Re: [RFC PATCH v3 0/4] x86: Add exception fixup for SGX ENCLU

From: Sean Christopherson
Date: Tue Dec 11 2018 - 17:23:17 EST


On Tue, Dec 11, 2018 at 09:58:19AM -0800, Andy Lutomirski wrote:
> > On Dec 11, 2018, at 8:52 AM, Sean Christopherson <sean.j.christopherson@xxxxxxxxx> wrote:
> >
> >> On Tue, Dec 11, 2018 at 07:41:27AM -0800, Andy Lutomirski wrote:
> >>
> >>
> >>>> On Dec 10, 2018, at 3:24 PM, Josh Triplett <josh@xxxxxxxxxxxxxxxx> wrote:
> >>>>
> >>>> On Mon, Dec 10, 2018 at 03:21:37PM -0800, Sean Christopherson wrote:
> >>>> At that point I realized it's a hell of a lot easier to simply provide
> >>>> an IOCTL via /dev/sgx that allows userspace to register a per-process
> >>>> ENCLU exception handler. At a high level, the basic idea is the same
> >>>> as the vDSO approach: provide a hardcoded fixup handler for ENCLU and
> >>>> attempt to fixup select unhandled exceptions that occurred in user code.
> >>>
> >>> So, on the one hand, this is *absolutely* much cleaner than the VDSO
> >>> approach. On the other hand, this is global process state and has some
> >>> of the same problems as a signal handler as a result.
> >>
> >> I liked the old version better for this reason
> >
> > This isn't fundamentally different than forcing all EENTER calls through
> > the vDSO, which is also per-process. Technically this is more flexible
> > in that regard since userspace gets to choose where their one ENCLU gets
> > to reside. Userspace can have per-enclave entry flows so long as the
> > actual ENLU[EENTER] is common, same as vDSO.
>
> Right. The problem is that user libraries have a remarkably hard time
> agreeing on where their one copy of anything lives.

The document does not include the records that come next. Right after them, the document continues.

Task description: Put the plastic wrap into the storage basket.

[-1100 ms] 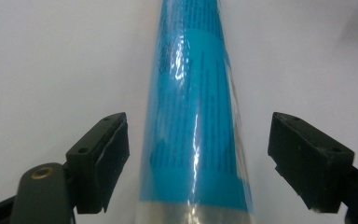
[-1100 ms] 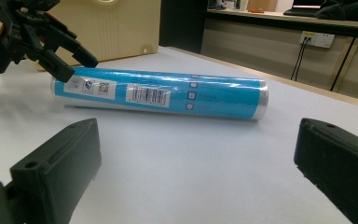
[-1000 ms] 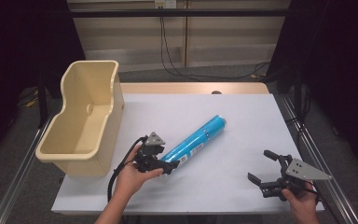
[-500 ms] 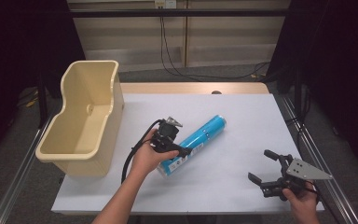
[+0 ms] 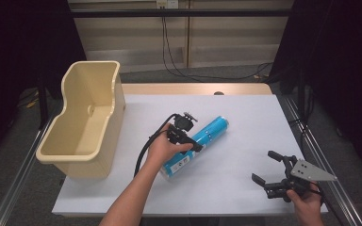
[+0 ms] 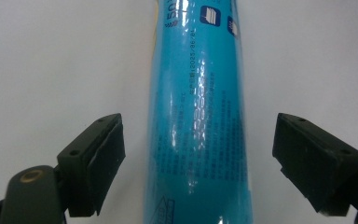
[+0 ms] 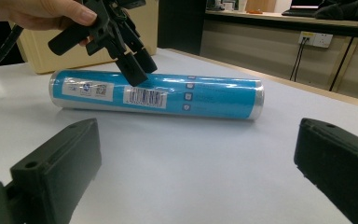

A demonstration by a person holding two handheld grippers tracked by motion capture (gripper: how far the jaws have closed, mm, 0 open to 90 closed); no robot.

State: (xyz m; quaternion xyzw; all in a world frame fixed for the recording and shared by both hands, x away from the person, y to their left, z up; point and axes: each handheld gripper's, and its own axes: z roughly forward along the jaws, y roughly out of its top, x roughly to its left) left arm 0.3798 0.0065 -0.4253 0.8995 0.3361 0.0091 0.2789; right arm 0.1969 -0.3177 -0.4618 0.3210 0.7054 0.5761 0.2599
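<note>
White sheeting covers the table (image 5: 245, 122), with dark curtains at both sides and a wall of cables behind. On the sheet lies a blue tube (image 5: 206, 136) — on its side, running diagonally from near the table's middle back toward the person. A cream bin (image 5: 82, 122) stands at the table's left edge, well apart from the tube.

The left gripper (image 5: 194, 143) hovers over the tube's middle, held by the left hand (image 5: 162, 148). In the left gripper view the tube (image 6: 198, 121) runs straight up between the two pads, one on each side, with white table showing in the gap on both sides — neither pad touches it. The jaws have just been opening and now stand apart astride the tube.

The right gripper (image 5: 265, 168) sits near the table's front right corner, well apart from the tube, its jaws spread wide with nothing between them. In its own view the tube (image 7: 158, 95) lies crosswise farther off, with the left gripper (image 7: 137, 65) pointing down just over it.
</note>
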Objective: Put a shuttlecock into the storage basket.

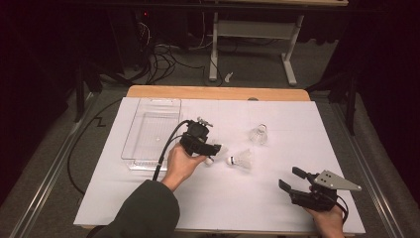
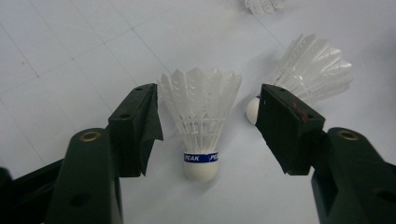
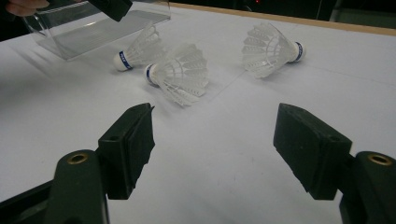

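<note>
Three white feather shuttlecocks lie on the white table sheet. The nearest one, with a blue band by its cork, lies between the jaws of my left gripper, cork toward the camera. The pads stand apart from its feathers on both sides, so the gripper is open. In the high view this gripper is over that shuttlecock near the table's middle. A second shuttlecock lies just to the right, a third farther back. My right gripper hovers open at the front right, nothing between its jaws.
A clear plastic tray stands at the back left of the sheet, beside the left hand. A black cable trails from the left gripper toward the front left. A wooden table edge runs along the back.
</note>
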Available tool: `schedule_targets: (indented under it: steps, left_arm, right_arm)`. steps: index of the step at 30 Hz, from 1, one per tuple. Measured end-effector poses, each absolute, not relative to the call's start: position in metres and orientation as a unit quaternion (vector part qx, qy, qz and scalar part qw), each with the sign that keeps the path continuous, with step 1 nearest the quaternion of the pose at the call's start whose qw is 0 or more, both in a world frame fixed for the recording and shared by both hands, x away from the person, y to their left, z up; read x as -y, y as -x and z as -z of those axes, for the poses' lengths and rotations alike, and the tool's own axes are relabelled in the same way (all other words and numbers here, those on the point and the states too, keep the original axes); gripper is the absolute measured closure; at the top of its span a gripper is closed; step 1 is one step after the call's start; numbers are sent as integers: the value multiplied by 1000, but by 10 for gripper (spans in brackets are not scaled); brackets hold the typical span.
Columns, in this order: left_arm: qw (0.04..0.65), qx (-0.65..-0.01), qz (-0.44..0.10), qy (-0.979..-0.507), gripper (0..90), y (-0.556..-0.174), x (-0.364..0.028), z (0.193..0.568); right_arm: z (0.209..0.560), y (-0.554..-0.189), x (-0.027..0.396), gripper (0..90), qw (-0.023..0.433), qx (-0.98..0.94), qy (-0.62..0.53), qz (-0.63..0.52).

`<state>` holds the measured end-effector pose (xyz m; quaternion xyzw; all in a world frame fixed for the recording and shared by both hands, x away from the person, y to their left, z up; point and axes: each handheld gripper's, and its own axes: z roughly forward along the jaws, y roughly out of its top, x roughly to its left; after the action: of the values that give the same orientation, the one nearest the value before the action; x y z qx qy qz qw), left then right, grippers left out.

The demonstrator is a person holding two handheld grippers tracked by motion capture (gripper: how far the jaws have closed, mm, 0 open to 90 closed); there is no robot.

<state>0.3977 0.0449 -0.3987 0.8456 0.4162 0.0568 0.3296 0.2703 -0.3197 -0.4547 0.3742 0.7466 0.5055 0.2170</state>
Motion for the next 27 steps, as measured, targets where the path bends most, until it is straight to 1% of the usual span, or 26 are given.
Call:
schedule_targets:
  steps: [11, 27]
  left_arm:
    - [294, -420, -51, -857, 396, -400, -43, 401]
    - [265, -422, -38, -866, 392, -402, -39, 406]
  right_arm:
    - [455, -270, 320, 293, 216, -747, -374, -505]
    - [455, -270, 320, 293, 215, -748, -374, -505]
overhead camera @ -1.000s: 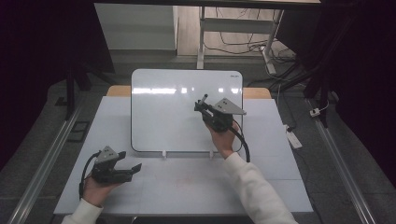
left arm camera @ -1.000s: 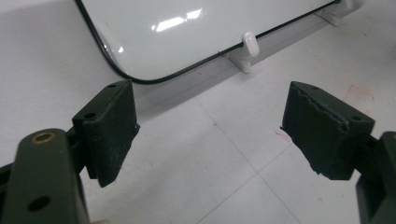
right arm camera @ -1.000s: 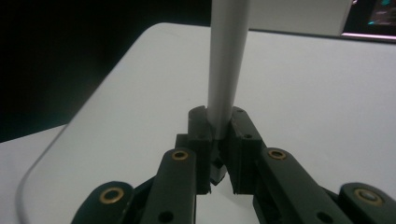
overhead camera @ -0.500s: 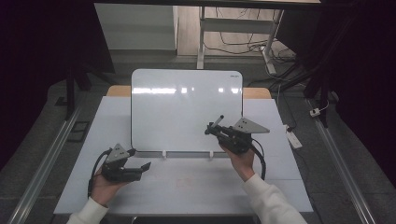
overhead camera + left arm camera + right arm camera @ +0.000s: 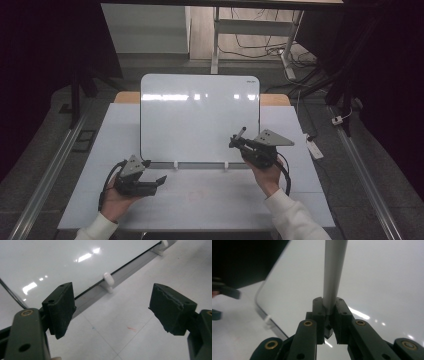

Are you concerned about userspace shooting themselves in the foot, e.g.
unknowingly overwriting their handler? Requiring unregister->register
to change the handler would mitigate that issue for the most part. Or
we could even say it's a write-once property.

That obviously doesn't solve the issue of a userspace application
deliberately using two different libraries to run enclaves in a single
process, but I have a hard time envisioning a scenario where someone
would want to use two different *SGX* libraries in a single process.
Don't most of the signal issue arise due to loading multiple libraries
that provide *different* services needing to handle signals?